The company, incorporated under the name Roofoods, made a worldwide loss of £129m in 2016, up from £30m in 2015, suggesting the company will have to raise hundreds of millions more as it grows.
Deliveroo lets users order food from restaurants that do not have their own delivery drivers. Its app connects shoppers and food outlets through thousands of bike couriers, who are not deemed employees but paid largely per job.
Accounts for Roofoods Ltd, showed sales climbing from £18.1m to £128.6m in 2016. However, the company made a gross profit – the profit it makes from deliveries alone before other business costs are added – of just £1.1m, showing tiny margins on each order it completes.
Administrative expenses, such as hiring new staff and a fancy new London office, multiplied from £28.8m to £142.2m, dragging it into the hefty loss.
Deliveroo made sales of £128.56m, up from £18.1m, but the cost of getting the goods to customers was £127.47m, leaving it a wafer-thin profit margin.
On top of that the company has been funding an international expansion plan.
Deliveroo is now in 12 countries, including Germany and Singapore.
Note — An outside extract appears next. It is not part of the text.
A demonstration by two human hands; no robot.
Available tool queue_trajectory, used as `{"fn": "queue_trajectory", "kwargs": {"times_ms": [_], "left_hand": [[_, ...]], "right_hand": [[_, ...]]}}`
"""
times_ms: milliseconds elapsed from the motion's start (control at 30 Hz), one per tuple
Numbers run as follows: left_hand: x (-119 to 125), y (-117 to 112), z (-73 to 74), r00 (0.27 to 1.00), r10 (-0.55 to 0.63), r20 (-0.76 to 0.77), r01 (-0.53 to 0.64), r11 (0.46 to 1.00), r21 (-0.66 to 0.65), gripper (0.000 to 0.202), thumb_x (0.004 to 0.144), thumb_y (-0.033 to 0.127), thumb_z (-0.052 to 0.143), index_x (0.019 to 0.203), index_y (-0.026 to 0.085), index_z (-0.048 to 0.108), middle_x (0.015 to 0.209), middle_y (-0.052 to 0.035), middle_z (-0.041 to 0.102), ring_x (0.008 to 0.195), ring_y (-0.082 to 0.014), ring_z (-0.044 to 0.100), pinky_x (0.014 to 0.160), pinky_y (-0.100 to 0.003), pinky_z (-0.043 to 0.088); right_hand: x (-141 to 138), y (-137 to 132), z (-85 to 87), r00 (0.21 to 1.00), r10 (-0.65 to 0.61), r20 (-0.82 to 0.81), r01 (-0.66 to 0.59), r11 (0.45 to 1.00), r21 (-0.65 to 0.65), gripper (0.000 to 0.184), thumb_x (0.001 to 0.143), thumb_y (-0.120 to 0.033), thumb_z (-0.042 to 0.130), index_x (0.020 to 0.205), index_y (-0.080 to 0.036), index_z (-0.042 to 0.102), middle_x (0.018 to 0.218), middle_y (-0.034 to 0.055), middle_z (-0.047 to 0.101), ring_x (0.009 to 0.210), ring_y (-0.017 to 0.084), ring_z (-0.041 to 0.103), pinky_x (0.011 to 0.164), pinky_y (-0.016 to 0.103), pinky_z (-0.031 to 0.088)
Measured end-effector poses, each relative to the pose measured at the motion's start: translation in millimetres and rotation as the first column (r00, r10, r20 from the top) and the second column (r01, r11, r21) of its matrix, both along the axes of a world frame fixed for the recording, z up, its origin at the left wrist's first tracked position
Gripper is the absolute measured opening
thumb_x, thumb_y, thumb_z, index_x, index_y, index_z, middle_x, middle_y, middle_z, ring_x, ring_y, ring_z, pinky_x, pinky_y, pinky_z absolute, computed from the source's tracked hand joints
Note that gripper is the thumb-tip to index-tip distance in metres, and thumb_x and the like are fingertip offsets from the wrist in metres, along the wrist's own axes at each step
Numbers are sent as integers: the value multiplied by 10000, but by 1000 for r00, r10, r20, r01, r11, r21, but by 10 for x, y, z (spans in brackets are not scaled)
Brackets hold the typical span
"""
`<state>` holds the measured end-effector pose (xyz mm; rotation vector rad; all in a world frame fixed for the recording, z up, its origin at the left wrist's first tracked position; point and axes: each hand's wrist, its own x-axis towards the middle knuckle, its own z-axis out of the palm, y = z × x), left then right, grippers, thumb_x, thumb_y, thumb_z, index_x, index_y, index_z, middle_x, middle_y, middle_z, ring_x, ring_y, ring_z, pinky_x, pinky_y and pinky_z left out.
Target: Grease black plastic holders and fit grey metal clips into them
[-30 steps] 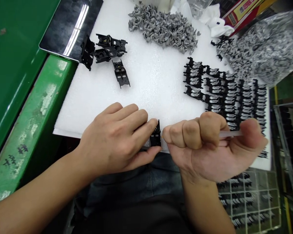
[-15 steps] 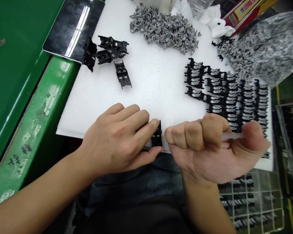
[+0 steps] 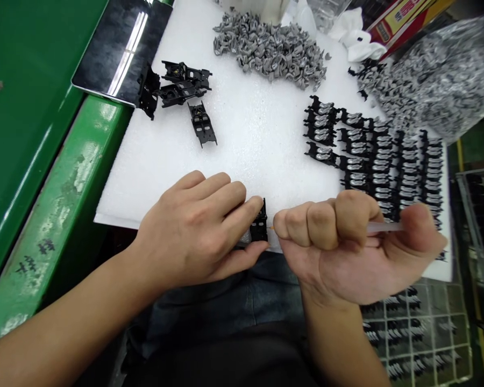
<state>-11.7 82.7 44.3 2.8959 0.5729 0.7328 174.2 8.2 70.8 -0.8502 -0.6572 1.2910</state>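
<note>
My left hand (image 3: pixel 193 231) holds a small black plastic part (image 3: pixel 258 228) upright at the front edge of the foam, with its fingertips on top and its thumb below. My right hand (image 3: pixel 347 248) is curled into a fist around a slim translucent dispensing syringe (image 3: pixel 383 227). The syringe's small orange tip (image 3: pixel 271 228) sticks out past my fingers, just right of the black part, and a narrow gap seems to separate them. My left fingers hide part of the black part.
A white foam sheet (image 3: pixel 242 145) holds rows of black parts with silver clips (image 3: pixel 373 156), loose black parts (image 3: pixel 181 91), and a heap of grey metal clips (image 3: pixel 270 51). A bulging plastic bag of clips (image 3: pixel 439 80) lies back right. A green table edge (image 3: pixel 56 193) runs left; a wire rack (image 3: pixel 415 333) sits lower right.
The view has shifted slightly. Both hands stay in nearly the same pose, with the black part and syringe tip still close together.
</note>
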Motion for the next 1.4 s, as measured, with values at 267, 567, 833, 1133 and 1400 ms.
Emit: {"fn": "queue_trajectory", "kwargs": {"times_ms": [267,567,833,1133,1400], "left_hand": [[4,-19,15,1000,26,-10,-26,1000,-7,402,1035,522,553,1130,157,689,869,-65,662,804,-239,607,658,-389,374],[11,-26,6,999,36,-20,-36,999,-2,425,1032,539,552,1120,149,695,863,-65,658,790,-238,601,658,-396,369],[7,-29,7,999,39,-20,-39,999,3,418,1036,534,543,1121,154,696,862,-65,658,787,-238,594,657,-393,367],[25,-53,9,998,66,-23,-65,997,28,442,1025,540,543,1110,143,717,851,-71,646,761,-243,572,658,-401,362],[27,-64,-6,997,72,3,-72,997,26,488,1015,585,569,1126,136,725,852,-75,647,755,-231,564,666,-386,354]], "right_hand": [[8,-28,8,1000,-13,-21,12,999,-47,675,940,-563,670,542,-225,241,423,-83,176,419,106,124,505,349,257],[-1,-41,5,1000,1,-17,-2,999,-34,678,950,-559,671,548,-229,237,428,-83,180,420,107,131,512,351,254],[-9,-62,0,1000,-14,-7,14,1000,-24,669,947,-571,669,545,-231,257,433,-81,186,423,108,128,513,353,252],[18,-86,-34,998,5,60,-7,999,32,640,965,-619,625,561,-230,317,445,-71,231,421,113,176,514,354,278],[2,-74,11,992,93,82,-91,996,-22,606,955,-580,651,566,-224,352,480,-58,268,457,130,261,558,366,308]]}}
It connects thousands of bike couriers to customers wanting food from restaurants that do not have their own delivery system.
Deliveroo does not employ its riders directly, but pays them per delivery – hence the term “gig”.
A company spokesman said in a statement: “Deliveroo is investing heavily in new technology and new sites across the world. We are extremely proud that in only four years Deliveroo now works with over 30,000 riders and 20,000 restaurants to deliver great-tasting food in over 140 cities around the world.”